Adobe said by expanding its cloud offerings for health care, payors, providers, life sciences and pharma companies can create and deliver personalized digital experiences that safely use personal data for “real-time, omnichannel experiences” that comply with HIPAA and leverage many of Adobe’s existing applications, such as Adobe Connect and Adobe Workfront.
Security pros saw these recent moves as positive, and some thought it was more focused on patient experience and bringing in more customers as opposed to any real back-end security initiatives. However, security researchers agreed that none or these cloud efforts can succeed unless the tech companies can deliver secure and reliable access to patient data.
These efforts are about delivering better operations and making the hospital more competitive by providing a better experience for the patient, said Howard Ting, CEO at Cyberhaven. Ting said health care organizations are more focused on bringing in more customers, as opposed to managing risk.
“But ease-of-use and efficiency are not always the bedfellows of good security, so these efforts will need to be well-planned and scrutinized,” Ting said. “The more data moves, the more chance there is to potentially expose protected health information and that's why you see vendors such as Adobe and Salesforce focusing on security. And while these efforts are not being driven by ransomware, ransomware is always a concern. Any system that’s critical for delivering customer experience would certainly be damaging if it were compromised.”
HIPAA was written in a time when email and webpages were the vanguard of technology, said Mike Murray, co-founder and CEO of Scope Security.
“The authors simply couldn't have anticipated how patient data would be used in a ‘digital omnichannel front door strategy for hospitals,’” he said. “And there are consequences. While a credit card can be reissued, a patients' health information is permanent and relevant for life. The solution isn't as simple as reissuing a number and buying identity theft insurance, and these tech companies will have to do the work to ensure that they have the appropriate safeguards.”

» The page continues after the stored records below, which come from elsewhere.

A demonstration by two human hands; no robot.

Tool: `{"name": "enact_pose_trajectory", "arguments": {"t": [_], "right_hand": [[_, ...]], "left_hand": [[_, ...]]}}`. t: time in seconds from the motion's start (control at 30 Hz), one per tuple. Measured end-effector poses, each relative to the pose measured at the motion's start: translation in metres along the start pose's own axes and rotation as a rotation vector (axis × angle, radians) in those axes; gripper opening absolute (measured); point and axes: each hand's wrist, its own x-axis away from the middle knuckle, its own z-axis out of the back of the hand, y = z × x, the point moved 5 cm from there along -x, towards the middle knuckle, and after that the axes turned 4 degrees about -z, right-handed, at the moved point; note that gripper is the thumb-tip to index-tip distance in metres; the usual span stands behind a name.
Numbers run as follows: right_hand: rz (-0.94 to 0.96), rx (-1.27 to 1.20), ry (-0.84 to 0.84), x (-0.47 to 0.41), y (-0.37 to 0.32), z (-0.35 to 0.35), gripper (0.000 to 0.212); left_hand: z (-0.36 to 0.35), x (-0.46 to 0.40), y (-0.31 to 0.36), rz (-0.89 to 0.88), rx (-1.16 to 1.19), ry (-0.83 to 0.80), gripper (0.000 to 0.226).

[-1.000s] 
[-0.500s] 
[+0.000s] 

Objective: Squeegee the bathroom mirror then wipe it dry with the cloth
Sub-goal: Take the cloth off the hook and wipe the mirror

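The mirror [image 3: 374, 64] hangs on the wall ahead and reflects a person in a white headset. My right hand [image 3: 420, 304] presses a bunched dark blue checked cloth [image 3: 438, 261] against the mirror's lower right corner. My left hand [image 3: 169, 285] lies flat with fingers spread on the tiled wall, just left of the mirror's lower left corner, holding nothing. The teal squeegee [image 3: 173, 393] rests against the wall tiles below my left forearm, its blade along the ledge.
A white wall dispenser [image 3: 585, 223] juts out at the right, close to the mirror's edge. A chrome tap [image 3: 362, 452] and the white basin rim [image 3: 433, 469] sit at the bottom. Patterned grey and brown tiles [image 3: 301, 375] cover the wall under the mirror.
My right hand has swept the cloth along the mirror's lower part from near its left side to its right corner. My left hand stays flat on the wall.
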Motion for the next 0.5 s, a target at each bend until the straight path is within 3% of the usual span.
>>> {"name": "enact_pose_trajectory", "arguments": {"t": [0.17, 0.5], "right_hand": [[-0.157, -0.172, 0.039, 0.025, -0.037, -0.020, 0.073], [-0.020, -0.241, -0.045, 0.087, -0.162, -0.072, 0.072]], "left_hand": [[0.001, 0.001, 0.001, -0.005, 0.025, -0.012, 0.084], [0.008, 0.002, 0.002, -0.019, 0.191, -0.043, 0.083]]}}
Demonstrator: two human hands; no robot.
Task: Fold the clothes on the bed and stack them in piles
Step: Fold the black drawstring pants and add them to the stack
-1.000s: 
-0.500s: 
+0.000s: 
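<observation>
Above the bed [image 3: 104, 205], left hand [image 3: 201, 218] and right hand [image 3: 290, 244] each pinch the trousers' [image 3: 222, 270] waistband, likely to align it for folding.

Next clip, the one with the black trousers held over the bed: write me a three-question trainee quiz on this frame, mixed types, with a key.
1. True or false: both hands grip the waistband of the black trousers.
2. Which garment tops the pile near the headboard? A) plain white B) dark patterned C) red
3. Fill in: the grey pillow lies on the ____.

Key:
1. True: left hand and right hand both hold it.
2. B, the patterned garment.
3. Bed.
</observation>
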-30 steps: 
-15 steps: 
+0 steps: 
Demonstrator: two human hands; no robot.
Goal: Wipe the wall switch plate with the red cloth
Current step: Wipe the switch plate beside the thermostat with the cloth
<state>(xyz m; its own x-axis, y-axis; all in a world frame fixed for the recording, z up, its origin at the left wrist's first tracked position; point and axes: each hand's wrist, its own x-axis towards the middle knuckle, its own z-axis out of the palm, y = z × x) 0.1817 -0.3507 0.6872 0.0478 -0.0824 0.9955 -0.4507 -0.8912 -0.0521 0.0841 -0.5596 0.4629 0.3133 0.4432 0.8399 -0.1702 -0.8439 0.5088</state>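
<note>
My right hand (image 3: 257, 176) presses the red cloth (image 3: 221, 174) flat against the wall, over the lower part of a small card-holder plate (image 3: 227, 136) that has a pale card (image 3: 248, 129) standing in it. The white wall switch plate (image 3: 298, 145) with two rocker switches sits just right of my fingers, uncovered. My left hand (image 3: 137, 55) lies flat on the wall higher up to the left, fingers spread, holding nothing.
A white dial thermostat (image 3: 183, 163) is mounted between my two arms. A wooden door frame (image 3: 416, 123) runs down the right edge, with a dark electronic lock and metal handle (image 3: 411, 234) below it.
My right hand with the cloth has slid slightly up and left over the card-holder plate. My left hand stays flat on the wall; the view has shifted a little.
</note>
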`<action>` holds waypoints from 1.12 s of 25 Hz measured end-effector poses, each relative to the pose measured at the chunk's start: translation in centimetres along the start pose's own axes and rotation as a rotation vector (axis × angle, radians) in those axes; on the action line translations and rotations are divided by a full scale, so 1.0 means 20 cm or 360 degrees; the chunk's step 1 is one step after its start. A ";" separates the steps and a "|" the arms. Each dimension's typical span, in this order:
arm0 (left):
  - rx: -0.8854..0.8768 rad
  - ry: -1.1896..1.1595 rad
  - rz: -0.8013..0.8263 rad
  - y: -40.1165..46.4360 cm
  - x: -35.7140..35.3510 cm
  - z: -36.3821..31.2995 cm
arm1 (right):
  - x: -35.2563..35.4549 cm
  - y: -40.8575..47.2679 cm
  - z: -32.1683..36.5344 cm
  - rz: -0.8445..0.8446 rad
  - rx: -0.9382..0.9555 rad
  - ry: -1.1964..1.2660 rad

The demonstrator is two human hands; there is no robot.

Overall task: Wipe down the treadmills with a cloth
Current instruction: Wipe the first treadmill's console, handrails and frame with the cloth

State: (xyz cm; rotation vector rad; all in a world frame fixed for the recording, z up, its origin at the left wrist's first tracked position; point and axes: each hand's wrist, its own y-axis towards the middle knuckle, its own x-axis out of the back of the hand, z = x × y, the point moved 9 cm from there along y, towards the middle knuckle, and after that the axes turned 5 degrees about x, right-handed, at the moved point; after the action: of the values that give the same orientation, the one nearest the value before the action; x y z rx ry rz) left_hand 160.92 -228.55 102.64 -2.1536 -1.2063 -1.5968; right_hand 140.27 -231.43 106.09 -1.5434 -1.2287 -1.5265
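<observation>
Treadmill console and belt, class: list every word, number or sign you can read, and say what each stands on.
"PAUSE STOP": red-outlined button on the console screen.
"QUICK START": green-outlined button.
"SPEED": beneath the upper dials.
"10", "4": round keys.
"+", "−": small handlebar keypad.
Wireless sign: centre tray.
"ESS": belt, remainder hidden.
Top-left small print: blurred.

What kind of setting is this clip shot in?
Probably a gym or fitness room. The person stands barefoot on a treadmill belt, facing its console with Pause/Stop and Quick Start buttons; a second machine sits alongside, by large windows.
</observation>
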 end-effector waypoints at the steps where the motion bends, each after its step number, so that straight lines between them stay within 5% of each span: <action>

"Health-care providers have gone through massive digital transformation in a very short amount of time, which has driven digital transformation and forced them to embrace mobile and cloud-based technologies,” said Hank Schless, senior manager, security solutions at Lookout. Schless added that this was embodied in the mass adoption of telehealth, which became the most viable way for health-care providers to connect with patients during the pandemic. This then presented the challenge of ensuring secure communication and data sharing across managed and unmanaged devices and networks.
“Attackers are leveraging the fact that health-care organizations are under immense pressure and targeting them with customized ransomware campaigns,” Schless said. “Ransomware groups know that health-care systems can’t afford to be offline, so they may have greater success in getting a ransom. Ransomware attacks almost always start by phishing employee log-in credentials that give the attackers better odds of entering the infrastructure unnoticed. Once they compromise the credentials, the attackers will move laterally through the infrastructure, exfiltrate massive amounts of data, and lock the administrators out as they demand their ransom.”
Mohit Tiwari, co-founder and CEO at Symmetry Systems, said health care increasingly happens outside the hospital. Even basic technologies — such as cloud services accessible anywhere via mobile/web — have been held back by EMR/EHR tools that do not make it easy for new services to work with their data.
“But it’s likely that the pandemic has finally pushed the health-care providers to demand new solutions that expand care to their customers — and existing heavyweights, including Salesforce and Adobe, are racing to fill this need,” Tiwari said. “The big opportunity here is not to provide a few 'HIPAA compliant' applications written by Salesforce [and Adobe] but to provide a secure platform — one where security and privacy are built around patients' data and applications are services that by construction are confined to specific purposes on specific data objects.”